TASK: Could you copy each line of the listing below that has the word "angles"?
########
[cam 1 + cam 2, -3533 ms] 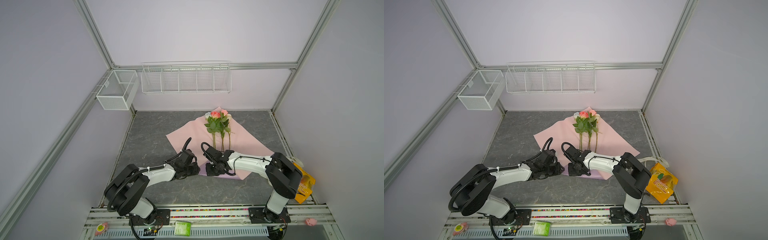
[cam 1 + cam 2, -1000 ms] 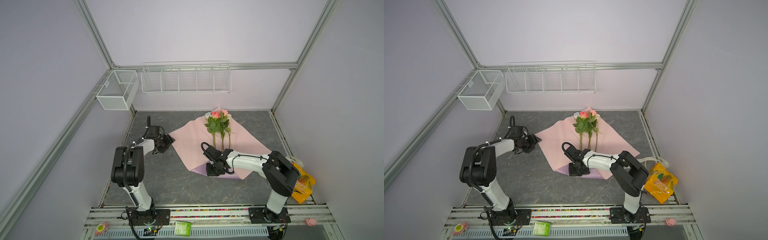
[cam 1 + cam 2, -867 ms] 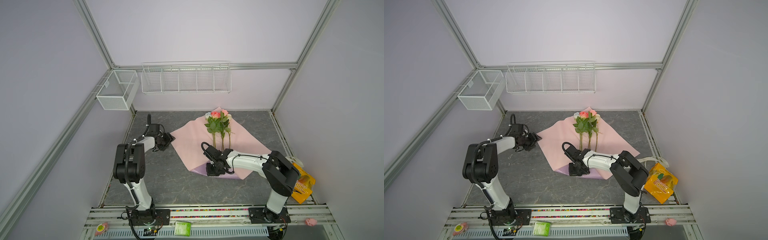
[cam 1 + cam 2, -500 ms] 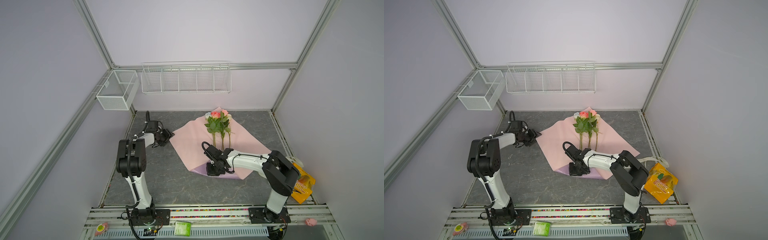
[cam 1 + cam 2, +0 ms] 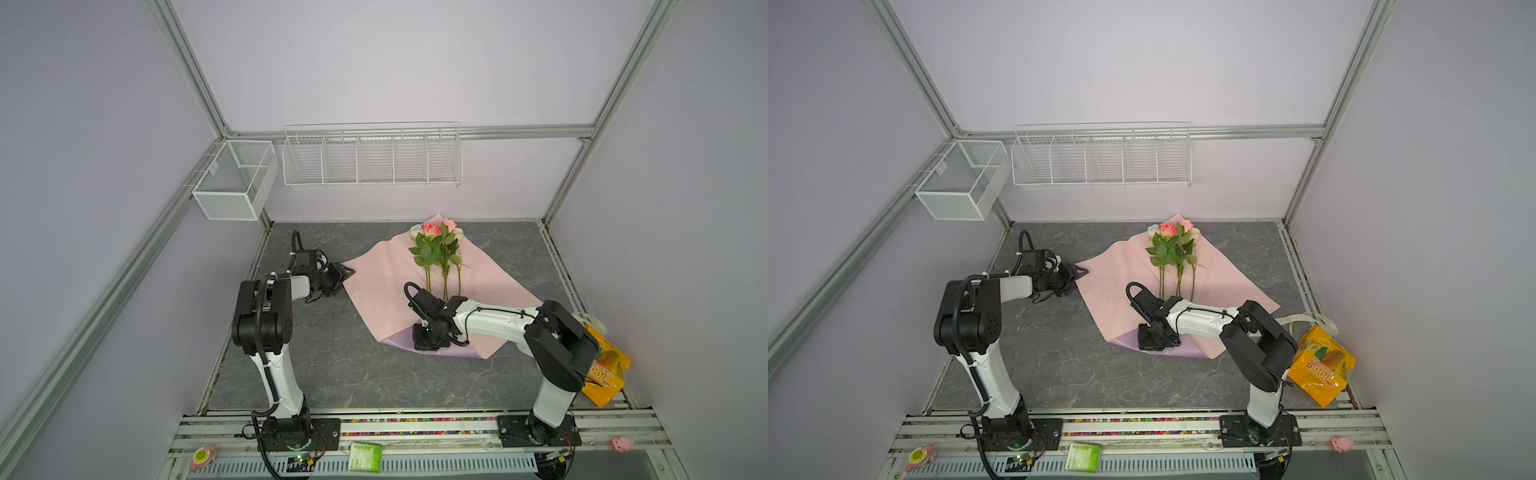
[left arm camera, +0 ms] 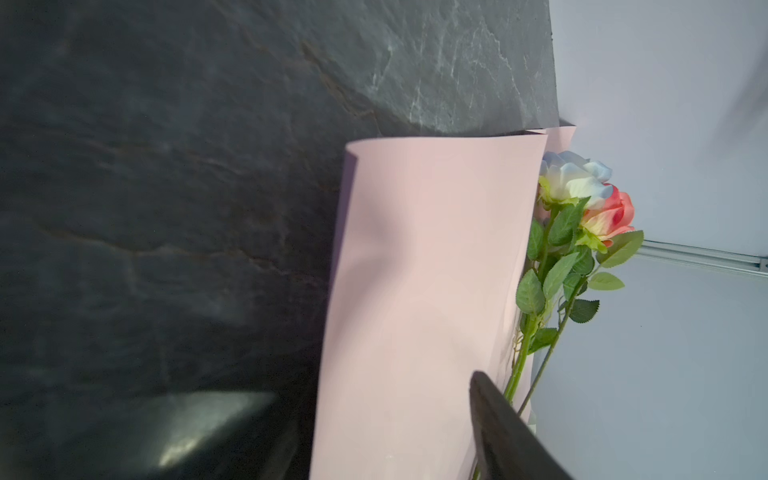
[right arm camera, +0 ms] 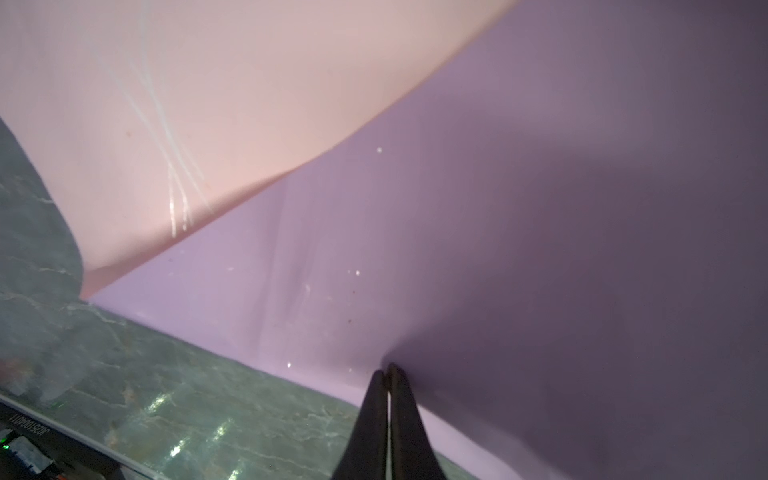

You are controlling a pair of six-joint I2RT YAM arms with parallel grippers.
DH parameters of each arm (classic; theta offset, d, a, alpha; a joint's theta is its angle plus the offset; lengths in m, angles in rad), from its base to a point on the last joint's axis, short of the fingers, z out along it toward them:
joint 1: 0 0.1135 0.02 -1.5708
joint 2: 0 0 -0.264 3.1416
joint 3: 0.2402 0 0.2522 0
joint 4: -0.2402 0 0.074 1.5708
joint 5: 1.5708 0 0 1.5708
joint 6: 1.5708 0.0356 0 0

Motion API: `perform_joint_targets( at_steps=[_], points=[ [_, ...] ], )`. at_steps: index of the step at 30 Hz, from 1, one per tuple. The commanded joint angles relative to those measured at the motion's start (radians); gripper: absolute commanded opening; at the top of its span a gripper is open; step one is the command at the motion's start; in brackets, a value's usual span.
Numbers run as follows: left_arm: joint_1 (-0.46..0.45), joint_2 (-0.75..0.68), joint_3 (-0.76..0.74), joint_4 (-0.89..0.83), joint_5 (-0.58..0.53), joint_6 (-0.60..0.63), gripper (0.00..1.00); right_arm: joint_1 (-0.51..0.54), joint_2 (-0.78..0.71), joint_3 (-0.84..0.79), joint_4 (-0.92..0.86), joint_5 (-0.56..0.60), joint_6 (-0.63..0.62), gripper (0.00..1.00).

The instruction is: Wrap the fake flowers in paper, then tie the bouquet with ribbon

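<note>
Pink-and-cream bouquet [image 5: 438, 249] lies on the paper [image 5: 386, 286], its stem ends hard to make out. The right gripper [image 7: 387, 372] is pinched closed at the paper's fold. The left gripper [image 5: 344, 276] gapes round its corner.

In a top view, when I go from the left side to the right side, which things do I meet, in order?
First the white mesh basket → left gripper → bouquet of fake flowers → orange snack bag.

The orange snack pouch [image 5: 1320, 370], well off to the right of the right gripper [image 5: 1152, 343], reads a large "100"; the smaller print is illegible.
</note>
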Motion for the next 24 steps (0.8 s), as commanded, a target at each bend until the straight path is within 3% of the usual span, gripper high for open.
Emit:
perform_joint_targets(
  at_steps=[1,10,17,21,24],
  points=[
    [-0.003,-0.015,-0.062,0.006,0.008,-0.028,0.56,-0.011,0.021,-0.005,0.012,0.031,-0.002,0.10],
    [-0.071,-0.096,-0.254,0.226,0.051,-0.145,0.49,-0.012,-0.011,-0.018,0.031,0.031,0.007,0.10],
    [-0.128,-0.133,-0.302,0.311,0.059,-0.208,0.45,-0.011,-0.051,-0.036,0.073,0.026,0.019,0.13],
    [-0.147,-0.152,-0.310,0.326,0.046,-0.226,0.40,-0.012,-0.071,-0.037,0.078,0.037,0.019,0.14],
    [-0.155,-0.161,-0.334,0.404,0.050,-0.286,0.30,-0.011,-0.078,-0.045,0.084,0.041,0.025,0.15]
  ],
)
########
WRITTEN REPLY:
DH parameters of each arm (classic; theta offset, d, a, alpha; a joint's theta is its angle plus the offset; lengths in m, angles in rad), from its base to a point on the last joint's axis, short of the fingers, z out along it toward them:
Motion API: `perform_joint_targets( at_steps=[_], points=[ [_, ...] ], )`. at_steps: index of the step at 30 Hz, from 1, one per tuple. The commanded joint angles relative to those measured at the motion's start (radians); gripper: absolute commanded opening; at the top of its span a gripper is open; step one is the command at the motion's start; in brackets, a value's usual span.

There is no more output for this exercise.